Koichi Makigami – Unique and eclectic sounds

Koichi Makigami – Unique and eclectic sounds

Koichi Makigami – Unique and eclectic sounds

by November 12, 2015

This Japanese vocalist and artist, Koichi Makigami is celebrating his unique and eclectic as well as eccentric displays his work during the week at the Stone Club in New York.
Makigami will usually play with some old band members or some newer ones and gives like minded musicians an opportunity to play in his band in a different setting/area.
News from the stone Residency

Interview taken from AllAboutJazz: By Eyal Hareuveni

Tribe Koichi Makigami Koichi Makigami: It was about a year ago. John Zorn offered me the idea and I took it. Actually, it’s the second time for me. In 2006, I did the residency week at the same venue and it was the first time that my band Hikashu ever played in
New York, but not in a full line-up. We did it as a quartet because the pianist, Shimizu Kazuto, couldn’t make it.

So Zorn gave you plenty of time to think about the line-up?

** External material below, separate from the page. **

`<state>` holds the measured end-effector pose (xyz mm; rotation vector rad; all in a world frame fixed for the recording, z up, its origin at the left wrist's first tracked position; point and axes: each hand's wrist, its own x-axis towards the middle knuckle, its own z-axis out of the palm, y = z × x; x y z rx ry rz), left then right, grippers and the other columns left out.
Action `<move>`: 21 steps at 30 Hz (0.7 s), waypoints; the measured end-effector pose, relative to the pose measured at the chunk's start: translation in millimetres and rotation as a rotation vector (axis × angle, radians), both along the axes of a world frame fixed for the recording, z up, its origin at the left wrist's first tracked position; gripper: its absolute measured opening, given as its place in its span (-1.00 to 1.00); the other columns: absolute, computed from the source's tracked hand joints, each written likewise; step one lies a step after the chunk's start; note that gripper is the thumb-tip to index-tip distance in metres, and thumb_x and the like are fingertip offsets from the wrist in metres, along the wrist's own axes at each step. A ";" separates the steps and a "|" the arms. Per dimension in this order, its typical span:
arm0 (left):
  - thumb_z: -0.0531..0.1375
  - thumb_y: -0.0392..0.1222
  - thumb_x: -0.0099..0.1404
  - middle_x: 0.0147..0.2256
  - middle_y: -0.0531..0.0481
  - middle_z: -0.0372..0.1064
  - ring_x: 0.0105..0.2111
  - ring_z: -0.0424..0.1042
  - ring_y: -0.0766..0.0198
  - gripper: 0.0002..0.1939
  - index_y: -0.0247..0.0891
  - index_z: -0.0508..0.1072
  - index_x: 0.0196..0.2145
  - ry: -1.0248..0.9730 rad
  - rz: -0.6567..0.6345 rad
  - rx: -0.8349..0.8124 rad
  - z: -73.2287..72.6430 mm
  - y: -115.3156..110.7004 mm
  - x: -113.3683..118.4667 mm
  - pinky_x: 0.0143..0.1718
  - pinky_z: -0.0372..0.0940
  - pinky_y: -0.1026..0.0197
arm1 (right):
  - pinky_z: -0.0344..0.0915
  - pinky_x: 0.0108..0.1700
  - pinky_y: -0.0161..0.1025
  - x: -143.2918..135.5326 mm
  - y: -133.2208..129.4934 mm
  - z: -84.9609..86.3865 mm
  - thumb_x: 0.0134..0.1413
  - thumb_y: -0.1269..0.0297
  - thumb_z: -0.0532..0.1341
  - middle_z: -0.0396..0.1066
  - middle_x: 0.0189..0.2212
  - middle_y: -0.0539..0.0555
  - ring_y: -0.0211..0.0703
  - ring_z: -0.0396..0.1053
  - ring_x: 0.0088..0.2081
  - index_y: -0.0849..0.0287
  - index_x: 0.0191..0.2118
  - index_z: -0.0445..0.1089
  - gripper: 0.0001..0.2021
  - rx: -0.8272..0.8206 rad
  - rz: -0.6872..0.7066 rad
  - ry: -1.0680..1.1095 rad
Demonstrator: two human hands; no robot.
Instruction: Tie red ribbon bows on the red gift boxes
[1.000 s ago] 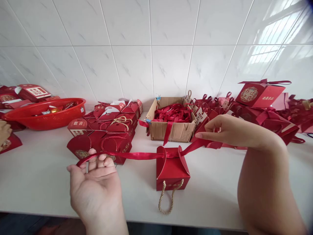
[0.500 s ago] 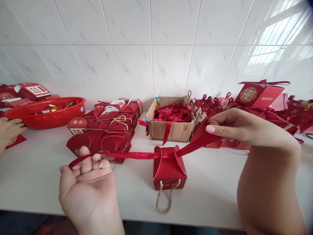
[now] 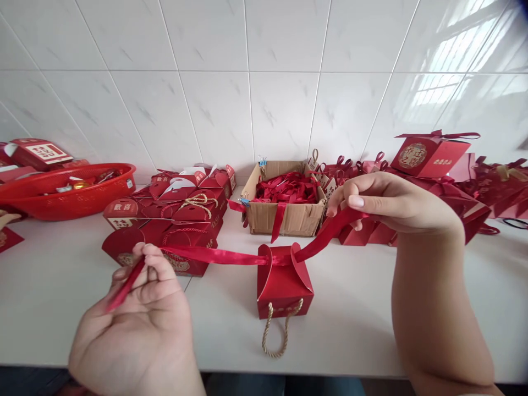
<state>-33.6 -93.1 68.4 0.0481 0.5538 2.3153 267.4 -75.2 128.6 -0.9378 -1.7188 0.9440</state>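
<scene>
A small red gift box (image 3: 284,286) stands on the white table, its gold rope handle (image 3: 275,335) hanging toward me. Through the top of the box runs a red ribbon (image 3: 226,257), stretched out to both sides. My left hand (image 3: 140,324), palm up, pinches the left end between its fingers, and the tip trails over the palm. On the right, my right hand (image 3: 371,201) grips the other end between thumb and fingers, raised above the box. Both hands are apart from the box itself.
Behind the box is a cardboard box (image 3: 284,220) of red ribbons with blue binder clips. Finished-looking red boxes (image 3: 429,157) pile up at right, more red boxes (image 3: 165,220) at left. A red plastic basket (image 3: 70,203) stands far left, a co-worker's hand (image 3: 6,218) near it.
My left hand has closed its fingers on the ribbon and shifted slightly left and down. My right hand has moved a little left, and the ribbon there sags more. The co-worker's hand has mostly left view.
</scene>
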 end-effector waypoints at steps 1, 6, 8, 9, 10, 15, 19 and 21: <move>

KM: Yes. Actually, it took time. It was very hard for me to decide, a different line-up for each set, two sets a day for a week. And it all had to be different. Never the same.

Plus, you have to play every night this week?

KM: It’s ok for me to perform every night. I used to be a stage actor, and that’s an ordinary thing in theatre. Of course, performing improvised music every night with different line ups is another thing. But I don’t worry too much. It’s going to be OK.

You’re collaborating with percussionist Kevin Norton for a first time.

KM: I’ve never played with him. Why I chose him? Because I’ve seen him playing and was interested. His main instrument is vibraphone, but he also plays drums. I let him decide which one to play. Actually, there are many musicians I wanted to book, but to no avail. A lot of people already had other obligations, like trumpeter Wadada Leo Smith.

The Hikashu set will feature two guests, guitarist Mark Ribot, plus sax and shakuhachi player Ned Rothenberg.

KM: Mark came to see our gig with drummer Joey Baron when we played in New York City last May (2013). Actually, we wanted him for our performance in the Fuji Rock Festival this year. Unfortunately, he didn’t take the offer because he had other obligations. Ned said that he’s always positive about playing with us.

You’ve played with percussionist Cyro Baptista many times before. It seems you and he are on the same wavelength.

KM: Probably. He thinks that we’re on the same wavelength too. He contacts me every time he comes to Japan, just asking me about playing together.

How about trumpeter Peter Evans? You’ve rarely played with trumpeters in a duo.

KM: We have been exchanging e-mails, because he wants to come to Japan. Actually he comes to Japan next year. I’m sure it turns out to be great. He’s full of energy. His sound is incredible.

How about the Koroshi No Blues set? Will it be the same music from your solo, Zorn produced album (Toshiba EMI, 1992), that covered soundtracks from Japanese hard-boiled 1950-60s films?

KM: That’s right. I even performed this music at the Knitting Factory around the same time. We had a very good time, so it’s going to be great this time too. The Knitting Factory was a great place. That’s unforgettable.

You’re going to revisit the Tokyo Taiga album (Tzadik, 2010), with Mongolian throat-singer Bolot Baryshev and Ned Rothenberg.

KM: Actually, Ned told me he quite favored Tokyo Taiga when it was released. He even said he wanted to play with us. So naturally I asked him to perform together this time.

You saved John Zorn for Halloween night.

KM: It’s a special day, so I asked John. It’s improvisation night. Nobody knows who’s going to play because the musicians are arranged just prior to the date.

And on the last date, there’s a set by the Agra Dharma trio, with electronics player Ikue Mori and Sylvie Courvoisier. It’s been some time since you formed that trio.

KM: I was invited a musical event in Austria a few years ago and I asked them to play together. The name is a Buddhist expression, the supreme teaching in Sanskrit. I would like to do some recordings with this trio in the future.

Hikashu has been your main musical outfit since the late seventies. Why does the band enjoy such longevity?

KM: Because we think in long terms. Hikashu is very unique. There’s no other band like us in Japan. We always consider each member’s intentions. Anybody can quit whenever they want. We don’t force anything on anybody. We are very loosely connected and very relaxed, not so serious. We are natural and reasonable.

Humor is evident in Hikashu’s music. How important is humor in your band?

KM: We never try to be humorous. That’s not the way. It’s natural thing, not intentional. If we lead a humorous daily life, naturally our music will reflect that.